Manama: Saudi Arabia border security forces both in the north and south of the kingdom are ready to deal with any situation, including shooting any infiltrators trying to cross into the country illegally, a security official has said.

“They are well prepared in light of the events unfolding in some of Saudi Arabia’s neighbouring countries and they have the authority to reciprocate and shoot any illegal infiltrators,” Mohammad Al Ghamdi, the spokesperson for the border security forces, said.

“The plan to secure the southern borders is moving forward.
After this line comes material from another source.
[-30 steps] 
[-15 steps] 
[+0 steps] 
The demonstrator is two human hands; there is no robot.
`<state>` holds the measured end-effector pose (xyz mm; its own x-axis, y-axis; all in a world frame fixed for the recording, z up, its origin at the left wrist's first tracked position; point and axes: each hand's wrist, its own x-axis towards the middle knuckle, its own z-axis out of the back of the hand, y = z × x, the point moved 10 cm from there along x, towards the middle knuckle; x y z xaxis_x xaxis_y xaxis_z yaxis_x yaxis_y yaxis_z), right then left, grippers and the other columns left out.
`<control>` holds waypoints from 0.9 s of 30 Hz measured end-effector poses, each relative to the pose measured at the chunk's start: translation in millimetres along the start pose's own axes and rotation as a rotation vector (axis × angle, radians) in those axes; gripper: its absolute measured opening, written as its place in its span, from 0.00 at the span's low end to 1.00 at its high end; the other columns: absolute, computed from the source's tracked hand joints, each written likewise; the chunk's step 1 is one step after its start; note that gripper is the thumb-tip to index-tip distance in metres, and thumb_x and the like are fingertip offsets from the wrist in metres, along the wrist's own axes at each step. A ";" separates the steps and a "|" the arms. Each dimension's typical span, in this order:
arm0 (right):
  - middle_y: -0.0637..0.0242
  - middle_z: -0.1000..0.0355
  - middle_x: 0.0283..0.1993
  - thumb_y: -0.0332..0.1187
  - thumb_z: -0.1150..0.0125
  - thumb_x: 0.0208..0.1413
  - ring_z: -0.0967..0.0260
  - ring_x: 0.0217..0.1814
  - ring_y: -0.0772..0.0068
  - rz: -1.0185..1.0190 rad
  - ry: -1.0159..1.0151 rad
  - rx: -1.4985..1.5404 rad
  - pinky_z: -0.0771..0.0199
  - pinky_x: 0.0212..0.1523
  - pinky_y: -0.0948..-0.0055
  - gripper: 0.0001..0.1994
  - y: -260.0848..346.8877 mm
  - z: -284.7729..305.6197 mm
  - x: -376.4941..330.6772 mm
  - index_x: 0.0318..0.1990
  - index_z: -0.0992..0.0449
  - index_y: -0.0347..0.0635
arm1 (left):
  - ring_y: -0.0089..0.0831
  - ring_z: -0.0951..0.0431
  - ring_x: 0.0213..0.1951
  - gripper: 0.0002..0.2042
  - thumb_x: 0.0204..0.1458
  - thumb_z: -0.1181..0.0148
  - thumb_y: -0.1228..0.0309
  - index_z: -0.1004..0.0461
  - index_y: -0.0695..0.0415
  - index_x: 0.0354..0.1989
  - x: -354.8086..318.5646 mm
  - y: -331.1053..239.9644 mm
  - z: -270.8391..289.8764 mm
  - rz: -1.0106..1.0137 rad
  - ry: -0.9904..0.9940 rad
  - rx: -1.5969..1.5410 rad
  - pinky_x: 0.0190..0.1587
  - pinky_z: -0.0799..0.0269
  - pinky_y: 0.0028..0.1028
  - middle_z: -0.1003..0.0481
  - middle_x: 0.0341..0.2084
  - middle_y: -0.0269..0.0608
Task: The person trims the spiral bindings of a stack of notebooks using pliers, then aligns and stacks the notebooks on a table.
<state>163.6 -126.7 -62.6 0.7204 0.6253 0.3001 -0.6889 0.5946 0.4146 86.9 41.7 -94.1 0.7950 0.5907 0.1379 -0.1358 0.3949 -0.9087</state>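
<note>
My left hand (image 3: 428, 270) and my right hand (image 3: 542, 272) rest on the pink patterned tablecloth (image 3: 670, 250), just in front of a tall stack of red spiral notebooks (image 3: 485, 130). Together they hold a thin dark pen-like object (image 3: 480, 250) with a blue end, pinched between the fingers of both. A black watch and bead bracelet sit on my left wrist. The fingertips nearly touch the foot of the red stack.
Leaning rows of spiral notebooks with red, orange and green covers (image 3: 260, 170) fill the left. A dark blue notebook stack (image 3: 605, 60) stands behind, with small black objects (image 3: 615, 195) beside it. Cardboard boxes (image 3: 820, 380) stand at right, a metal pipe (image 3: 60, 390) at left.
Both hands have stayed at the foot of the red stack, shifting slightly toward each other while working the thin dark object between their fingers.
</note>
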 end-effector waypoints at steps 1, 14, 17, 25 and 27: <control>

The first stage of the fence is over and the second stage of including modern technology in monitoring and tracking infiltrators is being implemented,” Al Ghamdi told Saudi daily Al Sharq Al Awsat.

The official added that the northern borders were secure and that the rate of infiltration into Saudi Arabia was nil, stressing that the modern technology used by the border patrols succeeded in tracking anyone trying to enter the kingdom illegally.

“We deal with infiltrators in the 20-kilometre no-man zone,” he said.

The tracking of infiltrators trying to enter the kingdom by using aeroplanes is coordinated with the interior ministry security aviation, he said.

On September 5, King Abdullah Bin Abdul Aziz Al Saud inaugurated the first phase of a border security barrier along the kingdom’s northern borders, stretching from Hafar Al Batin, near the Iraq-Kuwait border, to the northeast town of Turaif close to Jordan.

The Saudi Press Agency reported that the multilayered barrier runs along 900km of the northern border and consists of 50 radars, 78 monitoring towers, eight command centres, ten mobile surveillance vehicles, 38 night vision camera-equipped gates, 32 rapid-response centres, and three rapid intervention squads, all linked by a fibre-optic communications network.

The official news agency said that 3,397 people were being trained by 60 trainers to man the barrier.

The ten kilometre-deep barrier consists of a sand berm, two fences, and a patrol road that connects the various watchtowers and supporting facilities.

Saudi Arabia has said that fence would bring the “number of infiltrators, drug, arms and cattle smugglers to zero.”

The border programme is one of the huge steps taken by Saudi Arabia to protect its vast desert frontiers amid growing concern over deteriorating security situation in neighbouring countries.

Reports said that the idea of a border fence was first floated in the 1990s following the end of the first Gulf war (1991) to monitor and track infiltrators.

EADS (now Airbus Military and Space) in June 2009 said that it had won a contract for “the border security programme covering the full borders of the Kingdom of Saudi Arabia”, according to Jane’s.

The magazine reported that some of the equipment used at the borders can detect a person 19 kilometres away and a vehicle at 39 kilometres.